By early June he was still sufficiently stable to attend a ceremony at the University of Hartford to receive an honorary Doctor of Humanities degree.[34] On June 13 he traveled to New Haven to collect an honorary Doctor of Letters degree from Yale University.[34] On June 20 he returned to his home and insisted on working for limited hours.[35] On July 21 Stevens was readmitted to St. Francis Hospital and his condition deteriorated.[36] On August 1, though bedridden, he revived sufficiently to speak some parting words to his daughter before falling asleep after normal visiting hours were over; he was found deceased the next morning, August 2, at 8:30.[37] He is buried in Hartford's Cedar Hill Cemetery.[38]
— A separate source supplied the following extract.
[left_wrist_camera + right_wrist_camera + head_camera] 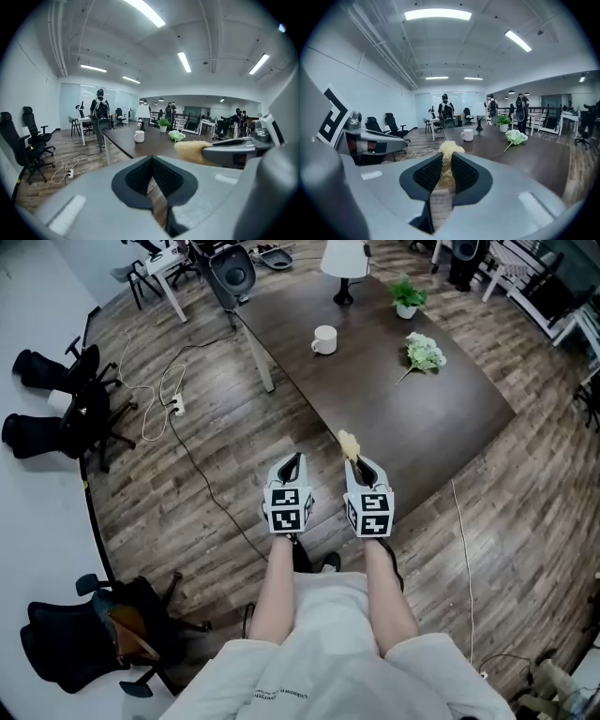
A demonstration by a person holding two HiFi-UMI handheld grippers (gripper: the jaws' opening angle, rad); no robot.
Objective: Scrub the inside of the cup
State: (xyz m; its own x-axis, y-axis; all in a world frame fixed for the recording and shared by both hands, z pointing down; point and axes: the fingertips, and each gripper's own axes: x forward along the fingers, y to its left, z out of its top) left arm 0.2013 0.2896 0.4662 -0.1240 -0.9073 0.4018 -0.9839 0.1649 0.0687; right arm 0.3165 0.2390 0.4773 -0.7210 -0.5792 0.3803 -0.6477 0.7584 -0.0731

In his biography, Mariani indicates that friends of Stevens were aware that throughout his years and many visits to New York City Stevens was in the habit of visiting St Patrick's Cathedral for meditative purposes while in New York. Stevens debated questions of theodicy during his final weeks with Fr. Arthur Hanley, chaplain of St. Francis Hospital in Hartford, where Stevens spent his last days suffering from stomach cancer and was eventually converted to Catholicism in April 1955 by Hanley.[39][40] This purported deathbed conversion is disputed, particularly by Stevens's daughter, Holly, who was not present at the time of the conversion, according to Hanley.[41] The conversion has been confirmed by both Hanley and a nun present at the time of the conversion and communion.[42][43] Stevens's obituary in the local newspaper was minimal at the family's request as to the details of his death. The obituary for Stevens that appeared in Poetry magazine was assigned to William Carlos Williams, who felt it suitable and justified to compare Stevens's poetry to Dante's Vita Nuova and Milton's Paradise Lost.[44] At the end of his life, Stevens had left uncompleted his larger ambition to rewrite Dante's Divine Comedy for those who "live in the world of Darwin and not the world of Plato."[45]